Ben was already on his knees before the stove. He fussed and worked over it, and had recourse to his putty again, which Polly remarked might stay as long as he was putting it in; and finally the old stove concluded to make the best of it, and try again. So in a short space of time there was a bright, cheerful fire crackling and snapping, the bread was in the oven, and Polly was flying around making up for lost time.
About dinner-time, Joel and David made their appearance, as hungry as two little beavers. Polly’s bread wasn’t done, so they had to content themselves with the old crusts in addition to their hasty-pudding. What a fuss they made over little Phronsie! Everything had to be gone over again for their benefit, the handkerchief to be taken off, and the thumb exhibited, and Joel felt very bad because Polly wouldn’t allow him to pull up the court-plaster to see exactly what kind of a cut it was. “Just one little end, Polly, I should think you might; it’ll stick down again just as easy.” But Polly was firm.
Phronsie was the pet of the household. Anything harming her hurt them all. Into each heart she crept, though in a different way, making a place not filled by any other. She was the baby; and to see Phronsie hurt, almost took away the boys’ appetites, the most touching way in which they could show their grief. After dinner, Joel rehearsed Phronsie’s adventure, trying to roll down the old steps, just as she said she did. “Phoh! it don’t hurt any,” he said.
“Well, but take the knife, Joe,” said Davie, “take the knife; that’ll hurt, I guess.”
“No,” said Ben, “we’ve had enough cuts to-day; don’t let’s make any more trouble for Mamsie. What’ll she say now, I wonder?”
Nightfall brought Mrs. Pepper, tired with her toil; but oh! so thankful, while she held her baby in her lap, that the kind Father in Heaven had watched over the Little Brown House in her absence.

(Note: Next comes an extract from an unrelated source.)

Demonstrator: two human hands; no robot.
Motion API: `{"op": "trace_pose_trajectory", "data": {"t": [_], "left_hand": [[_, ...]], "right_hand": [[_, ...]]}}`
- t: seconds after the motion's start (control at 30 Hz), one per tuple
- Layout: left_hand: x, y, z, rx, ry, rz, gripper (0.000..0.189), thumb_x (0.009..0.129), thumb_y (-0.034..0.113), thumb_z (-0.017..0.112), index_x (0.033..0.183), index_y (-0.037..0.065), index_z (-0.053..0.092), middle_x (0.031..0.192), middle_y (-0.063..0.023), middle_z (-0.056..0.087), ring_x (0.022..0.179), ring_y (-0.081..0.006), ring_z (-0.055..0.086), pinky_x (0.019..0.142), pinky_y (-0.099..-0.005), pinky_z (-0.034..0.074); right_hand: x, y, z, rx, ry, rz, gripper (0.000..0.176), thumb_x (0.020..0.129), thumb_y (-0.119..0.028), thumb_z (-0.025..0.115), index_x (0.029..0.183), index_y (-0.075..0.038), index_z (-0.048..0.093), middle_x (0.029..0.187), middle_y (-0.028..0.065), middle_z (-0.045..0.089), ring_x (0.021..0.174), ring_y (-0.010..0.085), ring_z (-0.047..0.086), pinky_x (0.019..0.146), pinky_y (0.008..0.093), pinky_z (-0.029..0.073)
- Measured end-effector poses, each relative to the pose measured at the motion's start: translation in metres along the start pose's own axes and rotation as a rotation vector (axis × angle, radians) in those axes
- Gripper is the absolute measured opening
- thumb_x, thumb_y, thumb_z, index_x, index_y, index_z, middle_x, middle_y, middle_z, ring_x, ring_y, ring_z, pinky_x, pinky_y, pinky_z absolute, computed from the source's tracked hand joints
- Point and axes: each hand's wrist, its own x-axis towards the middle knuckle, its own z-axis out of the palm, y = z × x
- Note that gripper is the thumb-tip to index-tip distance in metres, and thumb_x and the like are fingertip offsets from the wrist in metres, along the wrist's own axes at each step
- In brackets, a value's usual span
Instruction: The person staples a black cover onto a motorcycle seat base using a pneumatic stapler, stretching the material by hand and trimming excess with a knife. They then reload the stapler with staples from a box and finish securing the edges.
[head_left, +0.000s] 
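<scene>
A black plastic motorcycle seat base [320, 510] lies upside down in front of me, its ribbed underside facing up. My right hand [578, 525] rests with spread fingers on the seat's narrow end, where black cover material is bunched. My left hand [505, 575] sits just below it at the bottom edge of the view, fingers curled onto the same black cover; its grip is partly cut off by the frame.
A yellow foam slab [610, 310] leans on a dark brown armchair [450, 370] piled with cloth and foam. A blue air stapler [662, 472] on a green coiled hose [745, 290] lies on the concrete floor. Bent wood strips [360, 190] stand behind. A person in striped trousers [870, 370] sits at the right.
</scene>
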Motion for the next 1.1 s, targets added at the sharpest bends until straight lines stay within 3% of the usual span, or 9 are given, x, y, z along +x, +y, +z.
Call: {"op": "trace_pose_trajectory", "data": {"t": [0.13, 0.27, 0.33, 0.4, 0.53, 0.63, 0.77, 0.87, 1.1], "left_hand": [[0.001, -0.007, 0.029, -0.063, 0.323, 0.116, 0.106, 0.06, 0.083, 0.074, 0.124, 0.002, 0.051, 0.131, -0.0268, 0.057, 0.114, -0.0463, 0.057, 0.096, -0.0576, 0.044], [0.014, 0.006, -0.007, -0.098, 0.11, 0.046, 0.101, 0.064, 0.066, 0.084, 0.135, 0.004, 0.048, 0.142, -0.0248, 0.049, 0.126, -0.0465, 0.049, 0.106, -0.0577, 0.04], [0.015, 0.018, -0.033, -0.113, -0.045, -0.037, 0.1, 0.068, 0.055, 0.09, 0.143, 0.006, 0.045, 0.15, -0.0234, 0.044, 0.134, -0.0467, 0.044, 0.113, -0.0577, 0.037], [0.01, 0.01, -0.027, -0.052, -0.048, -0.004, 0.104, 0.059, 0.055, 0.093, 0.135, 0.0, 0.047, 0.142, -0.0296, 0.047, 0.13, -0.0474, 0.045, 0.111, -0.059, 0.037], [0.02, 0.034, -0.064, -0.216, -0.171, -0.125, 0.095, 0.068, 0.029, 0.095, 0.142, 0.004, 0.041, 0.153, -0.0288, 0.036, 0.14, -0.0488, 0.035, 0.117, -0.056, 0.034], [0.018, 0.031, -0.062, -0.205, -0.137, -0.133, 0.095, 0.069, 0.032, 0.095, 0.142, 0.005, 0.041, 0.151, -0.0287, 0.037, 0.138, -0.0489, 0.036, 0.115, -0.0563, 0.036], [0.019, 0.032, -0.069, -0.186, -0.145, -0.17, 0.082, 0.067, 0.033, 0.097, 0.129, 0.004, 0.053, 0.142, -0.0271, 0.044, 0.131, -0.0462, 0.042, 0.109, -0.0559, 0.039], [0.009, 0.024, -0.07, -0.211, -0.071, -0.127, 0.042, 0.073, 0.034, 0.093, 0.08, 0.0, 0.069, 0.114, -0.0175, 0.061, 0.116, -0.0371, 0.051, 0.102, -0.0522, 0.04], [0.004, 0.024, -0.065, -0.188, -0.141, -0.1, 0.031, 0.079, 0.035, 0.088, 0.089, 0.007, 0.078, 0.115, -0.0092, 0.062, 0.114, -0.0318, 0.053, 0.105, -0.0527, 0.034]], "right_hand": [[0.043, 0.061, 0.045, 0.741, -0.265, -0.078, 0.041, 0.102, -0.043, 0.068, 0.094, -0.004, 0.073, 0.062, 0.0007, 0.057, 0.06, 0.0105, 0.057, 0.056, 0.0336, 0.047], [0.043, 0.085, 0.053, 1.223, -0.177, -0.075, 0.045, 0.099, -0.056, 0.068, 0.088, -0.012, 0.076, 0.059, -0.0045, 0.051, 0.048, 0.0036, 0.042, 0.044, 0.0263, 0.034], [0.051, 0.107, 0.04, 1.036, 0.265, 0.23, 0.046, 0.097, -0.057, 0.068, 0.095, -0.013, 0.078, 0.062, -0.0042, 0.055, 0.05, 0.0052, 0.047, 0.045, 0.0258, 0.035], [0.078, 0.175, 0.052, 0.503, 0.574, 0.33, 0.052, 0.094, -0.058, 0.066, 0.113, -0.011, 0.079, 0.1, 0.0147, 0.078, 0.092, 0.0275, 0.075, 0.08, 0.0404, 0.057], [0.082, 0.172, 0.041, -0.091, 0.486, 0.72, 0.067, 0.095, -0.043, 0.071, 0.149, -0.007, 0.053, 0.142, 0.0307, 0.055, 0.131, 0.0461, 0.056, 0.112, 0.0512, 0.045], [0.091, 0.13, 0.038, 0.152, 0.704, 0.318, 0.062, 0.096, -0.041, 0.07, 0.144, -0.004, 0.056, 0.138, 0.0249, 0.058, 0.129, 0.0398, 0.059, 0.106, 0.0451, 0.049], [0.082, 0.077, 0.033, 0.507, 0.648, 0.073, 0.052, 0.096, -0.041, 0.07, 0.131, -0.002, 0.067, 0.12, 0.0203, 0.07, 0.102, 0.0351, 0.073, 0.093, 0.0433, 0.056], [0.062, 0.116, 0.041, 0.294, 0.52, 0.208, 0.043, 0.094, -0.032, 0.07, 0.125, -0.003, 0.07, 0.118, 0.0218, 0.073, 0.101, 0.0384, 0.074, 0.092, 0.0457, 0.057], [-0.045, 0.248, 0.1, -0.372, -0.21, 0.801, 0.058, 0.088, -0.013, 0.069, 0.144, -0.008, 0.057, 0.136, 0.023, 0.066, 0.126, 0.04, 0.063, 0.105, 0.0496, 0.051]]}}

There was nobody to little Phronsie’s mind like her mother. Cuddled up there to her warm breast, while Polly got the cup of tea that had been kept warm for Mamsie by the stove, she told over in childish way the story that Polly had already rehearsed so fully to the mother’s anxious ears, not forgetting—and here the child hung her head—the recital of taking the bread-knife and the sad consequences ensuing. And then it all came out—Polly’s and Ben’s secret—and after its disclosure Phronsie was decidedly glad that she had been hurt.
For some time, ever since Phronsie could remember, she had been promised a pair of new shoes, very new, for her own; just as soon as the mother could get together money that could be spared for their purchase. She had never had a pair really bought for her. Joel’s and David’s were generally so worn and holey, long before there was a chance of their outgrowing them, that there was no hope from that quarter.
Once, Mrs. Pepper had made a mistake in buying a pair for David. They proved to be much shorter than at first supposed, and put him in so much pain when wearing them that they were put by for Phronsie; the beauty of them was gone, however, before David complained of them. And once a lady in the village gave Mrs. Pepper a half-worn pair of her little daughter’s; so that no “new shoes” had ever come to Phronsie,—that greatest delight in a child’s life.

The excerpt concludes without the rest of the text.